FrameworkBenchmarks
FrameworkBenchmarks copied to clipboard
physical plaintext network bottleneck?
The benchmarks show best performing plaintext on physical to be at 2.7M rps. The requests have about 400B (TCP content only). So 2.7M rps is about 8.6Gbps. This seems close to the 10Gbps of the ethernet switch. Perhaps the physical benchmark is constrained by the network bandwith?
This is possible.
For what it's worth, our new hardware environment has a switch with 6x QSFP-100G ports if you were looking to donate three network cards and a few cables 😅
For what it's worth, our new hardware environment has a switch with 6x QSFP-100G ports if you were looking to donate three network cards and a few cables
lol. If you have some spare 10G cards, maybe you can bond them.
The cloud benchmark for plaintext has tokio-minihttp at 64.5% of ulib. These two are at the top of the physical benchmark (100% and 97.8%). I'm curious how much the graph would rescale.
We'll see when you find a sponsor :)
lol. If you have some spare 10G cards, maybe you can bond them.
The 10G cards in the servers we have are double-NIC, but I don't know enough about the hardware to be certain that bonding both NICs on the same card would be an improvement.
The cloud benchmark for plaintext has tokio-minihttp at 64.5% of ulib. These two are at the top of the physical benchmark (100% and 97.8%). I'm curious how much the graph would rescale.
Agreed, though I have learned over the years that nothing really beats C in terms of performance when written well. That said, I personally want Rust to compete.
We'll see when you find a sponsor :)
I'm out there looking!
@msmith-techempower link aggregation is definitely something you should look into for getting 20gbps between servers instead of just 10.
The benchmarks show best performing plaintext on physical to be at 2.7M rps.
I can see 9M RPS with the latest runs on Citrine ... how is that possible then?
I can see 9M RPS with the latest runs on Citrine ... how is that possible then?
Indeed. Citrine must have more than 10G then.
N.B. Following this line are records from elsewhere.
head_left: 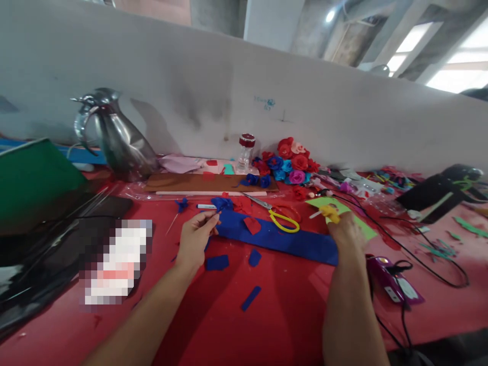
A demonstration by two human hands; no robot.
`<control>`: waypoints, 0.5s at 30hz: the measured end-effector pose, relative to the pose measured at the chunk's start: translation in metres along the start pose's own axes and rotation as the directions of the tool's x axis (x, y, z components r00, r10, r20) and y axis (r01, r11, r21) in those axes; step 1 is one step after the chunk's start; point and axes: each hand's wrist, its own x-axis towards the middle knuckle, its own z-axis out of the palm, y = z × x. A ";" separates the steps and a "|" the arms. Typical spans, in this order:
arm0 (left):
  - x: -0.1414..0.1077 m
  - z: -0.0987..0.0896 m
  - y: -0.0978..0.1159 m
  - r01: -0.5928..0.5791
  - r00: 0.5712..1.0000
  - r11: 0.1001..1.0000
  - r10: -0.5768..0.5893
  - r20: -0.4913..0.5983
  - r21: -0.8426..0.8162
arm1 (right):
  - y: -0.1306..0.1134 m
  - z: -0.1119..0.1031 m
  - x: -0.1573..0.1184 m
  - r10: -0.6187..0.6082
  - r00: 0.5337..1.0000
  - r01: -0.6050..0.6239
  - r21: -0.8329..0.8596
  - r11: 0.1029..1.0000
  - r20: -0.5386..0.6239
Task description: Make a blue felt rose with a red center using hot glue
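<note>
My left hand (196, 239) is closed, thumb and fingertips pinched together. What lies between them is too small to make out. Just beyond those fingertips sit a blue flower (222, 204) and a white marker (206, 206). My right hand (347, 233) reaches over a light green sheet (366, 226), touching or next to a crumpled-looking yellow thing (330, 213) with a thin white tip; its fingers are mostly hidden. Between the hands stretches a blue strip (282, 242), with a red cut piece (252, 225) and yellow-handled scissors (285, 222) on it. Blue scraps (217, 263) lie nearer me.
A steel jug (122, 137) stands at the back left, a clear jar with a red lid (246, 152) mid-back, and a heap of fabric-like roses (292, 162) beside it. A purple power strip (394, 279) with black cords lies right. A green box (36, 178) stands left.
</note>
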 end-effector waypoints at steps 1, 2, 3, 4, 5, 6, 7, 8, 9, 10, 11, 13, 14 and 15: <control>0.000 0.000 -0.001 -0.006 1.000 1.000 0.006 -0.005 -0.005 | 0.000 -0.002 0.000 0.011 0.997 -0.007 0.048 0.999 -0.079; 0.001 0.000 -0.002 -0.012 1.000 1.000 0.012 -0.010 -0.011 | -0.001 -0.003 -0.001 -0.005 0.989 0.020 0.101 0.995 -0.146; 0.001 -0.001 -0.003 -0.017 1.000 1.000 0.017 -0.015 -0.016 | -0.002 -0.003 -0.002 -0.042 0.979 0.074 0.154 0.985 -0.199; 0.001 -0.001 -0.004 -0.022 1.000 1.000 0.022 -0.017 -0.017 | -0.004 -0.003 -0.003 -0.092 0.965 0.146 0.210 0.967 -0.247; 0.002 -0.001 -0.005 -0.028 0.999 0.999 0.028 -0.019 -0.016 | -0.006 -0.002 -0.005 -0.154 0.946 0.231 0.262 0.937 -0.284; 0.002 -0.002 -0.005 -0.036 0.999 0.999 0.036 -0.022 -0.013 | -0.009 -0.001 -0.008 -0.192 0.927 0.295 0.311 0.904 -0.323; 0.002 -0.002 -0.006 -0.043 0.999 0.999 0.043 -0.021 -0.007 | -0.013 0.000 -0.011 -0.219 0.911 0.345 0.355 0.869 -0.349; 0.002 -0.002 -0.006 -0.051 0.999 0.999 0.051 -0.020 0.000 | -0.016 0.002 -0.014 -0.244 0.903 0.380 0.393 0.837 -0.353; 0.002 -0.003 -0.006 -0.058 0.998 0.998 0.058 -0.019 0.007 | -0.019 0.003 -0.018 -0.266 0.901 0.401 0.424 0.812 -0.344; 0.002 -0.003 -0.006 -0.062 0.998 0.998 0.062 -0.019 0.013 | -0.022 0.003 -0.021 -0.294 0.898 0.421 0.446 0.790 -0.327; 0.002 -0.003 -0.006 -0.064 0.998 0.998 0.064 -0.019 0.017 | -0.024 0.004 -0.024 -0.315 0.897 0.431 0.465 0.773 -0.309; 0.001 -0.002 -0.004 -0.064 0.998 0.998 0.065 -0.016 0.015 | -0.026 0.005 -0.027 -0.311 0.909 0.414 0.523 0.745 -0.277; 0.001 -0.002 -0.003 -0.062 0.998 0.998 0.062 -0.009 0.010 | -0.027 0.005 -0.027 -0.290 0.922 0.387 0.573 0.723 -0.256; 0.000 -0.002 -0.003 -0.061 0.998 0.998 0.061 -0.006 0.003 | -0.027 0.006 -0.027 -0.270 0.936 0.352 0.635 0.687 -0.227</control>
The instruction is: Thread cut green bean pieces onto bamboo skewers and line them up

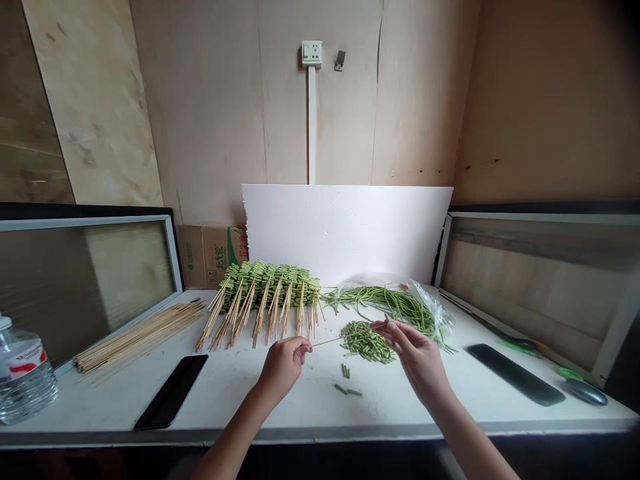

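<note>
Wooden skewer (327,343) is held above the worktop (290,410), between the hands, pointing right toward the pile of cut green pieces (367,343). Left hand (284,360): grip closed on the left end. Right hand (420,357): grip narrow, fingertips pinched — contents cannot be told. Skewer is probably light, stiff and breakable — take hold near one end.

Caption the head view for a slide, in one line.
A thin stick runs from the left hand toward the right hand over a white table with cut green pieces and loaded skewers.
</note>
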Available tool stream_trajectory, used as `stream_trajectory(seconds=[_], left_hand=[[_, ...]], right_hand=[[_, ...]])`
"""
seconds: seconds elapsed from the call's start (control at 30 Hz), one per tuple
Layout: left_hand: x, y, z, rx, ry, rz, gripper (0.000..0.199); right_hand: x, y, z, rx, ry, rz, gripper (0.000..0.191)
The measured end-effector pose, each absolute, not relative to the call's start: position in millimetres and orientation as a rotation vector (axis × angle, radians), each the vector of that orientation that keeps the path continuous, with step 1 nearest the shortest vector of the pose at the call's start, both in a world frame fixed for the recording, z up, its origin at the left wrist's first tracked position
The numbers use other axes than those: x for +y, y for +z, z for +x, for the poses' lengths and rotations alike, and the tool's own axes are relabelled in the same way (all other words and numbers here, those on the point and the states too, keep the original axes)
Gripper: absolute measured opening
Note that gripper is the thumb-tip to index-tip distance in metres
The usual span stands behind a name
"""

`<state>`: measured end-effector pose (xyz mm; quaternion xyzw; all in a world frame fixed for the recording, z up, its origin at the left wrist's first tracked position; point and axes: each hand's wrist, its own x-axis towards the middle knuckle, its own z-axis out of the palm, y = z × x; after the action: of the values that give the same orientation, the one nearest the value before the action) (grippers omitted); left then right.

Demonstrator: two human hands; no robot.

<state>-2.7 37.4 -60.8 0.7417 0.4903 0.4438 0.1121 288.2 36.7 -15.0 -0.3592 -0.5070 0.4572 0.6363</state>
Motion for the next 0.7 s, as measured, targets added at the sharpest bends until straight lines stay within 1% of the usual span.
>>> stream_trajectory(seconds=[0.33,0.53,0.7], left_hand=[[33,-57,1,1.354,1.328,2.114,0.029],[33,-54,1,1.288,1.344,2.008,0.018],[37,-62,1,1.281,1.378,2.053,0.021]], right_hand=[[42,-17,292,-1.046,1.0,-0.888,0.045],[49,-23,294,-0.966,1.024,-0.89,0.04],[52,-28,296,-1.026,0.968,-0.891,0.039]])
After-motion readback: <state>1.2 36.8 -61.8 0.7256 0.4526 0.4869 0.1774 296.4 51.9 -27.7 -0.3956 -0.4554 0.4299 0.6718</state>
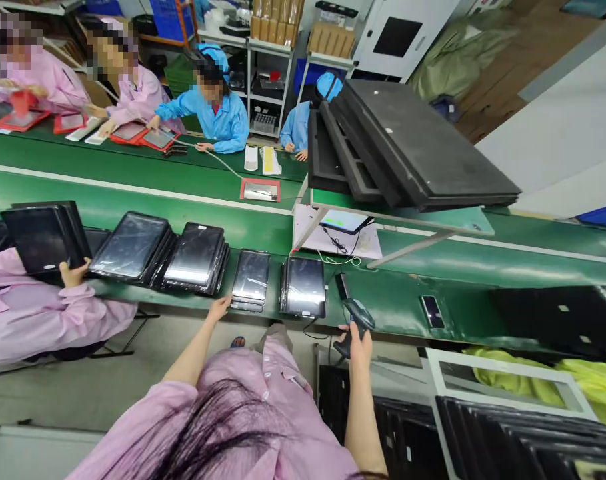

I'm looking a bit at these daily results (https://tfb-status.techempower.com/). The variation across runs is huge.
plaintext:
Date | Netty | aspnetcore |
---|---|---|
16/04 | 5.5 Mrps (35.7ms) | 3.0 Mrps (156ms) |
10/04 | 3.4 Mrps (2500ms) | 2.7 Mrps (150ms) |
21/03 | 5.7 Mrps (35.7ms) | 2.4 Mrps (51.1ms) |
Correct my maths if they are wrong, but using Octane's numbers from the first good Citrine run:
=============================
Octane(plaintext) on Citrine
=============================
9,346,826 responses per second
=============================
Octane(plaintext) response
=============================
HTTP/1.1 200 OK\r\n
Server: octane\r\n
Content-Type: text/plain\r\n
Content-Length: 13\r\n
Date: Thu Apr 12 16:18:26 2018\r\n
\r\n
Hello, World!
=============================
126 total bytes received
9,346,826 * 126 =
1,117,700,076 bytes per second =
8,941.600608 Mbits per second =
8.9416 Gbits per second
This seems to make sense on the 10Gb.
@msmith-techempower the math is good for the response. For the request there are about 400 bytes:
GET /json HTTP/1.1
Host: server
User-Agent: Mozilla/5.0 (X11; Linux x86_64) Gecko/20130501 Firefox/30.0 AppleWebKit/600.00 Chrome/30.0.0000.0 Trident/10.0 Safari/600.00
Cookie: uid=12345678901234567890; __utma=1.1234567890.1234567890.1234567890.1234567890.12; wd=2560x1600
Accept: text/html,application/xhtml+xml,application/xml;q=0.9,*/*;q=0.8
Accept-Language: en-US,en;q=0.5
Connection: keep-alive
Maybe this one is stuck at 40G then :smile:
Is that an actual request sent via wrk
?
The request is much smaller than that on plaintext when we use work.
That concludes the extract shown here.